Coal-seam gas (referred to in the U.S. as coalbed methane), a form of predominantly methane natural gas extracted from coal beds deep underground, is a multi-billion dollar industry involving tens of thousands of jobs, numerous environmental issues, extremely influential stakeholders, the future of global energy economics, and a whole lot of water. Just like the process of extracting fossil fuels in the U.S., local communities — living near production sites, along pipelines, or at export terminals such as ports — are impacted by the externalities associated with bringing the fuel online. And just like in the U.S., the industry is moving ahead at a breakneck pace, often leaving government regulations and scientific studies scrambling to catch up.
In Queensland, companies have already invested up to $65 billion in projects that will transport the gas to ports along the coast, through the Great Barrier Reef, and then to energy-hungry nations like China in the form of liquid natural gas. Just like in Texas, the arrival of gas companies at landowners’ doorsteps has catalyzed a resistance movement of unlikely bedfellows: environmentalists and conservative, property-owning farmers and ranchers. In Australia, landowners don’t own their mineral rights, the Commonwealth does, and the law states that owners must give reasonable access to their minerals in exchange for compensation for surface disturbance. This differs from the U.S. where landowners often receive royalties for the selling the minerals under their property.
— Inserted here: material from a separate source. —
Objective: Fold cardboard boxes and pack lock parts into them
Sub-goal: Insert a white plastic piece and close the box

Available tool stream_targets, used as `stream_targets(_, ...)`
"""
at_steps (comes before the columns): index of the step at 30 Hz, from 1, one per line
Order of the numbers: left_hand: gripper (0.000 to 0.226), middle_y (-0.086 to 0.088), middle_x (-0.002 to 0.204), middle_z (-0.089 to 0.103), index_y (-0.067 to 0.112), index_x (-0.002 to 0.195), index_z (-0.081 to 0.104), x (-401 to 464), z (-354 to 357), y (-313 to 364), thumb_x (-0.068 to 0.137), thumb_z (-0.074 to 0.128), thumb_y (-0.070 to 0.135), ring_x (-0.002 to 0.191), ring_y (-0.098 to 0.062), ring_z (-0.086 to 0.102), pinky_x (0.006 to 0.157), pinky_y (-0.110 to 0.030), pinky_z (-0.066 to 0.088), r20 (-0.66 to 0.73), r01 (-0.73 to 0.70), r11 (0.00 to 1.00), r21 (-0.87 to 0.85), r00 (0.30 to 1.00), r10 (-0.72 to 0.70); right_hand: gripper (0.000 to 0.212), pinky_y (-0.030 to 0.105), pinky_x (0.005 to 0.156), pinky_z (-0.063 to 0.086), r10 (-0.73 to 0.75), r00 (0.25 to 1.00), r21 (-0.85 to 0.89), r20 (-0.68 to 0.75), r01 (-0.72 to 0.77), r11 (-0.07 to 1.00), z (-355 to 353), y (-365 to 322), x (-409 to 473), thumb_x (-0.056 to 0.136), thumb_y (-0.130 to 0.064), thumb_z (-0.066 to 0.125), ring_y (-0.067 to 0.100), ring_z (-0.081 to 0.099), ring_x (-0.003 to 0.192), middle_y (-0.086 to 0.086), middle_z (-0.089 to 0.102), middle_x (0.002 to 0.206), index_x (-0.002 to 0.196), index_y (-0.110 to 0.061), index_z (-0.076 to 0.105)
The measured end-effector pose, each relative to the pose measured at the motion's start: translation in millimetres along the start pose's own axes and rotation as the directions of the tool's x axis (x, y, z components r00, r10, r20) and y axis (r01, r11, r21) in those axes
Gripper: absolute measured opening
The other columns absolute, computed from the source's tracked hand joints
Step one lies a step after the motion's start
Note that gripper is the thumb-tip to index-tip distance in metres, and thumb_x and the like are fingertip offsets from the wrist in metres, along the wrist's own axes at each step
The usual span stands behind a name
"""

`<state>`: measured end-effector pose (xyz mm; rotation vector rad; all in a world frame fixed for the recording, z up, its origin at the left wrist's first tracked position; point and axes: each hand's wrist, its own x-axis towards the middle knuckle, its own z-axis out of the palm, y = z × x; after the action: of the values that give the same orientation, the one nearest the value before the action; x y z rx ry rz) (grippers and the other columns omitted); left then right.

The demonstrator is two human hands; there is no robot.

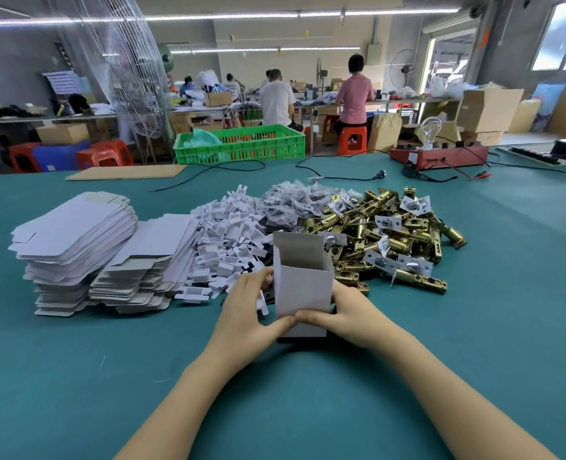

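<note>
Head view, one entry: I have a white box (303,287) standing upright on the green worktop (474,327), long axis vertical, open mouth up, top flap raised at the far side. My left hand (246,310) and right hand (346,313) grip its lower part from either side, fingers curled round it, thumbs meeting on the near face. The brass lock parts (391,237) lie just behind and to the right, so I judge my right hand the nearer for the pick.
</note>
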<state>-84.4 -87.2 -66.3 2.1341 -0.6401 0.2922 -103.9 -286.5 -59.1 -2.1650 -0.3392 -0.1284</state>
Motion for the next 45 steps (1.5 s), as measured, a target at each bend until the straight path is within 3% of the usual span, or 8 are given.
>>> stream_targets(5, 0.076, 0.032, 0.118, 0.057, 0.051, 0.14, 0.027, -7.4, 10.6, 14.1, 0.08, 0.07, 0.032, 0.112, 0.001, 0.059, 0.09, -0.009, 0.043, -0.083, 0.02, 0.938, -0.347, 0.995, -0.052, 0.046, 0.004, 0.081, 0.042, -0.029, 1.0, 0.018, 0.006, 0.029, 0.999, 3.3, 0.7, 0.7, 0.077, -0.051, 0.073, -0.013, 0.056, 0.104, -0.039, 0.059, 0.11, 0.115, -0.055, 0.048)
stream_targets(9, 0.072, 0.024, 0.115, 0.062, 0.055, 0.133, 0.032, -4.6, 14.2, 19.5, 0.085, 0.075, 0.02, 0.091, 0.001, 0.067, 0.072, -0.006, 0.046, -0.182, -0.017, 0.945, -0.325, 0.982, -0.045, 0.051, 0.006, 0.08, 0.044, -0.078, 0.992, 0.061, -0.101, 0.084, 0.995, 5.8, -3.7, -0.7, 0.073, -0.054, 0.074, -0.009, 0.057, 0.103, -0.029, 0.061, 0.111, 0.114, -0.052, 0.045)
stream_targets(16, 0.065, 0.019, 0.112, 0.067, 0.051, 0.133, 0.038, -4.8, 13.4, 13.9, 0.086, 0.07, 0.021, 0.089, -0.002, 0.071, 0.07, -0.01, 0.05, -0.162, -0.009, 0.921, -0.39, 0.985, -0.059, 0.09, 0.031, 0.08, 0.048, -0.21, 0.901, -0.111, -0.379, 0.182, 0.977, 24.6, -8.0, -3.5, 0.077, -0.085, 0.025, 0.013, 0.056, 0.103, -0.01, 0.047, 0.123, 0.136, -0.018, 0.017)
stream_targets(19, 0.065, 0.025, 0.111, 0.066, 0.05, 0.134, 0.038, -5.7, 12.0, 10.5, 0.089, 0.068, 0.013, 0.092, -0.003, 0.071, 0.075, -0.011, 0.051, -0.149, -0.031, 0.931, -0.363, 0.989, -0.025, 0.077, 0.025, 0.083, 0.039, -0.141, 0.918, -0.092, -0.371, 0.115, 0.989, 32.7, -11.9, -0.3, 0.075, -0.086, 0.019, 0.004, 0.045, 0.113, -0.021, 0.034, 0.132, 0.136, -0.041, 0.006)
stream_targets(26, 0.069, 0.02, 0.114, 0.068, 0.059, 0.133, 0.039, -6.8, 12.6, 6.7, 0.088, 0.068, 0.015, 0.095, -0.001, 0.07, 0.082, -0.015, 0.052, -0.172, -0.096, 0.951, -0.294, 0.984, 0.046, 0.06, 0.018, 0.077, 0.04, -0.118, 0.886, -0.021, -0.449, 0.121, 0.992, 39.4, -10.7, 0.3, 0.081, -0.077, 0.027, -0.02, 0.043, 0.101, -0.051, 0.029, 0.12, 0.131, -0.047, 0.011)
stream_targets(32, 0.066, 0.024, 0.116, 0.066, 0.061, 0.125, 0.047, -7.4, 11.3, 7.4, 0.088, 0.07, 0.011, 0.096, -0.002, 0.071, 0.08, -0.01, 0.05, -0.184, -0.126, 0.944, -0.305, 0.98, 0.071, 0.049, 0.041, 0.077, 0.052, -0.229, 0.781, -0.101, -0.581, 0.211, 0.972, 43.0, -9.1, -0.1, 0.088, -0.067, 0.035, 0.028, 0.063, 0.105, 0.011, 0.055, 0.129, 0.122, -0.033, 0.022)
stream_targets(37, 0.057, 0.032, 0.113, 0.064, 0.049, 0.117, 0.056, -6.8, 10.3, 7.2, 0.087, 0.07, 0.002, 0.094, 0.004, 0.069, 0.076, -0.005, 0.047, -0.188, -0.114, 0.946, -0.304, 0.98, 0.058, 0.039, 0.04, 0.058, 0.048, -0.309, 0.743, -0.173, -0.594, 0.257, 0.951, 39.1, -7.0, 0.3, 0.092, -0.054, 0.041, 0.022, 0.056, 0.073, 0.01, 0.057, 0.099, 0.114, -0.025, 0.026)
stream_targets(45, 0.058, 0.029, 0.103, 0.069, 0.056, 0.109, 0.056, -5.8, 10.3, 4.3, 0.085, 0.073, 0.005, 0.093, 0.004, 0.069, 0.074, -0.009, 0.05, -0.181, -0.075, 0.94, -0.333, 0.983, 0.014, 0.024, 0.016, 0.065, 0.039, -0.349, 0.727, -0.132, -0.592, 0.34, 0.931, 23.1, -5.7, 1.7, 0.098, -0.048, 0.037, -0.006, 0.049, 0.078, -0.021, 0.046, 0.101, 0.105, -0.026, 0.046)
I already knew what Pratzky looked like when he greeted us because his picture had been splashed across the front page of The Australian weekend edition that morning, the only national newspaper in Australia. Sitting on the ground in front of a gas well, alight with methane gas burning bright into the evening sky, and wearing a baseball cap, collared shirt and jeans, Pratzky looks more like a company employee than a protester in the photo — and maybe that was the point.
“I’m not an activist or a greenie,” Pratzky said between efforts to manage the festival-like event, which had a Mad Max-during-peacetime vibe with campers and tents peeking out from behind trees and several improvised food stalls surrounding the main stage. “The companies came here and drilled all over the neighborhood, built compressor stations and central processing plants, and just expected us to sit back and take it. But instead we’re standing up with a campaign of direct, non-violent action and it’s working.”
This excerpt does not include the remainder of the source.